Neymar ha conocido este jueves lo que se temía: la lesión sufrida el miércoles en un duelo de la Copa francesa contra el Caen no le va a permitir competir en la ida de los octavos de final de Liga de Campeones contra el FC Barcelona. El parte médico habla de una lesión en el abductor mayor izquierdo, provocada por la dura entrada de Steeve Yago.
Para más inri, tras el encuentro, el técnico del club humilde, Pascal Dupraz, llamó llorón al futbolista brasileño. Le preguntaron en la sala de prensa por un posible penalti cometido por el Paris Saint-Germain contra su equipo y respondió esto: "No voy a llorar, le dejo eso a Neymar". Sin duda, otra vuelta de tuerca más contra la reputación que el regateador arrastra.
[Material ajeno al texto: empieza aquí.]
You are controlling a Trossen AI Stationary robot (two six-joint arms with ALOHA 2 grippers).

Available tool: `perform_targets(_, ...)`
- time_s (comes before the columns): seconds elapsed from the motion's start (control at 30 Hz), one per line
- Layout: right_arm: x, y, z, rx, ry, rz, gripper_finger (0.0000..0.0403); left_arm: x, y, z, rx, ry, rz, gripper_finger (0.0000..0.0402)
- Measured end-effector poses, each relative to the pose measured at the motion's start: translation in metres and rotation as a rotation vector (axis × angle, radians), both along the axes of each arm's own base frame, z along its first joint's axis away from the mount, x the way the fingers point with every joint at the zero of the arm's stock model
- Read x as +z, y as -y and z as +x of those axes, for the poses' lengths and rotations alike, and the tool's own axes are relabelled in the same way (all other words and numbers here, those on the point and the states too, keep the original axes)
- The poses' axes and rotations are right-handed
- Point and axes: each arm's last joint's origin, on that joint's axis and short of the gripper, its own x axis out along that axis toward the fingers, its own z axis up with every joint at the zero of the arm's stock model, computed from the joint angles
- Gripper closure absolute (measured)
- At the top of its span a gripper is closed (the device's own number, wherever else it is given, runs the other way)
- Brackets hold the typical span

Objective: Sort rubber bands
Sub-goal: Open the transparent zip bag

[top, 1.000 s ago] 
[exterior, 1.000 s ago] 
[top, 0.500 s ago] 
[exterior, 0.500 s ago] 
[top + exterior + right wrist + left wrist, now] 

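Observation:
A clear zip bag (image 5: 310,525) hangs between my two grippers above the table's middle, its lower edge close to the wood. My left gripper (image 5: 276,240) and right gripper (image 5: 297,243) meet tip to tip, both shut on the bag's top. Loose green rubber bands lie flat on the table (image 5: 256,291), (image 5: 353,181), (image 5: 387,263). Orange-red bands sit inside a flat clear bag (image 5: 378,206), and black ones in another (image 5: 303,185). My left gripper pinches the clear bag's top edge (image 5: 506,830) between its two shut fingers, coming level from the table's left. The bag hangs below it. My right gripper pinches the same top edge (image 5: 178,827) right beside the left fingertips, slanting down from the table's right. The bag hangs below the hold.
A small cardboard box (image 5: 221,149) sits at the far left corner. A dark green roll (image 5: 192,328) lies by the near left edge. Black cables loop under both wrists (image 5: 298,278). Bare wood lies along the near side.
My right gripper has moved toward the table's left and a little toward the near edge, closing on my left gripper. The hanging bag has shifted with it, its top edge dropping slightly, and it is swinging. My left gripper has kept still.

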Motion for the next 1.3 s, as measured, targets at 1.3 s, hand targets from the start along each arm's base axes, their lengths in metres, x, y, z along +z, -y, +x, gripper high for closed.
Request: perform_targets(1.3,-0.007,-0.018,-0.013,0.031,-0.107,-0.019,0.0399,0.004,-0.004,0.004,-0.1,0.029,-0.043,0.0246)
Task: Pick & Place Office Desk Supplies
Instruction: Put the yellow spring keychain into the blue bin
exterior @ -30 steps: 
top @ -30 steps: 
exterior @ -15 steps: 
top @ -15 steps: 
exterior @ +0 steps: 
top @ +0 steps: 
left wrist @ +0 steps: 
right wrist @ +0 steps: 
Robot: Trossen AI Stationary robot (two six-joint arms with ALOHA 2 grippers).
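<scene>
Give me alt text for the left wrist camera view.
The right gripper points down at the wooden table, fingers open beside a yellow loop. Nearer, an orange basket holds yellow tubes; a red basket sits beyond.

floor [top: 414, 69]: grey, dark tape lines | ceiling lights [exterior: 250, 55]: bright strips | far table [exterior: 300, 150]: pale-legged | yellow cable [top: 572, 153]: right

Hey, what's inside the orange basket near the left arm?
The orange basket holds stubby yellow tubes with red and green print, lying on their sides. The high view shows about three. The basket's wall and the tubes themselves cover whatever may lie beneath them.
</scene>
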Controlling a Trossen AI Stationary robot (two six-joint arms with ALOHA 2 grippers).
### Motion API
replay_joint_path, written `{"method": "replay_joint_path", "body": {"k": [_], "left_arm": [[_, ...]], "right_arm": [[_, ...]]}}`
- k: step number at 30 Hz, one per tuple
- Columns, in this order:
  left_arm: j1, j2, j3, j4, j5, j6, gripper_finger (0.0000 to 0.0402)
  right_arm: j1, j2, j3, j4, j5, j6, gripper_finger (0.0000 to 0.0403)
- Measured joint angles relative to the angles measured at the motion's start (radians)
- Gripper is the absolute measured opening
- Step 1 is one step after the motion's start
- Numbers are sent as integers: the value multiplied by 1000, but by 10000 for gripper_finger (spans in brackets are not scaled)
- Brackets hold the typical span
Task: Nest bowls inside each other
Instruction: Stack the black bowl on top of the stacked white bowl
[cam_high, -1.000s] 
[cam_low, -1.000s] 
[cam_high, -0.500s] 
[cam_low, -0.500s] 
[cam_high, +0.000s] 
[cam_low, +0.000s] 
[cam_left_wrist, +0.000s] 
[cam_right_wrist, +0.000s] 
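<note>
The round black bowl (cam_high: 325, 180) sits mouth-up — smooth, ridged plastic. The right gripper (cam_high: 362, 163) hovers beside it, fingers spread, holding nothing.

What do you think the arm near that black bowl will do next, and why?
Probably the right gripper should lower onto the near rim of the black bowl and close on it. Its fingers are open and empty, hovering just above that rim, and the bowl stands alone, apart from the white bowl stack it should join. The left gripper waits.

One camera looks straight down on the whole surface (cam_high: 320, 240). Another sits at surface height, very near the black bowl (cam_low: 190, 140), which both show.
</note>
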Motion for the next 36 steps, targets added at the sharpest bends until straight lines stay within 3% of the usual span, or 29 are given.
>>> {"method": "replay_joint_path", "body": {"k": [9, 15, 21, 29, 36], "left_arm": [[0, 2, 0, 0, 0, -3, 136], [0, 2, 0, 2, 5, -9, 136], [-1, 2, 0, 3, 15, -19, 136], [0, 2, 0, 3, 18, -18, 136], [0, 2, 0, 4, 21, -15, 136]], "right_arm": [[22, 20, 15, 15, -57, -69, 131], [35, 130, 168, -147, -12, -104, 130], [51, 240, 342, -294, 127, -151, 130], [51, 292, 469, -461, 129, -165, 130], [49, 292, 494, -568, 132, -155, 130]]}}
Así las cosas, 'Ney' ha estallado a través de las redes sociales. Porque, según su equipo médico, "se prevé una indisponibilidad de unas cuatro semanas, en función de la evolución"; porque se va a volver a perder partidos clave en la Champions League -en 2018 se lesionó antes del partido de vuelta de octavos ante el Real Madrid y en 2019 se dañó el quinto metatarsiano de su pie antes de enfrentarse al Manchester United en esa misma ronda-. Sólo un año ha estado libre de infortunios y en ese curso, en plena pandemia, metió a los parisinos en la final del torneo continental más elitista
El problema es que esta lesión llega en un lapso en el que el futbolista está más implicado que nunca. Tras haber acordado una renovación de larga duración con la directiva catarí -atrás queda su voluntad de regresar al Camp Nou y su enfrentamiento con la grada gala- y justo después de ser nombrado capitán por Mauricio Pochettino. El astro de 29 años, gastroenteritis posterior a la fiesta de cumpleaños aparte, no se quiere perder nada sobre el césped. Ahora, tras este revés contra un club de Segunda, deja al PSG apoyado en Kylian Mbappé -Ángel di María también yace lesionado- para doblegar al gigante catalán.
Todo ello, sumado a las críticas a su estilo de juego y a su modus operandi fuera de los estadios -más pretérito que actual- le ha llevado a publicar una reflexión contundente en su cuenta de Instagram. "La tristeza es grande, el dolor inmenso y el llanto constante. Me entristece tener que escuchar a un jugador, a un entrenador, a un comentarista decir 'que le golpeen', 'se tira', 'llorón', 'niñato', 'mimado',...", escribió.
"Una vez más tendré que estar una temporada sin poder hacer lo que más amo en la vida, que es jugar al fútbol", añadió, antes de explicitar su enfado con la dureza que recibe de sus oponentes, pues su único deseo es "ser feliz jugando al fútbol". Es por esto que admite que en ocasiones le esté dando vueltas a su cabeza sobre si debería seguir con su florido estilo o mutar en una ejecución más industrial.
Neymar, apesadumbrado, manifestó que "a veces me siento incómodo por mi estilo de juego, porque regateo y acabo siendo golpeado constantemente. No sé si el problema soy yo o lo que hago en el campo". Y ante las constantes críticas que le dedican sus detractores (dentro y fuera del mundo del balompié), confesó que "no sé cuánto tiempo voy a aguantar".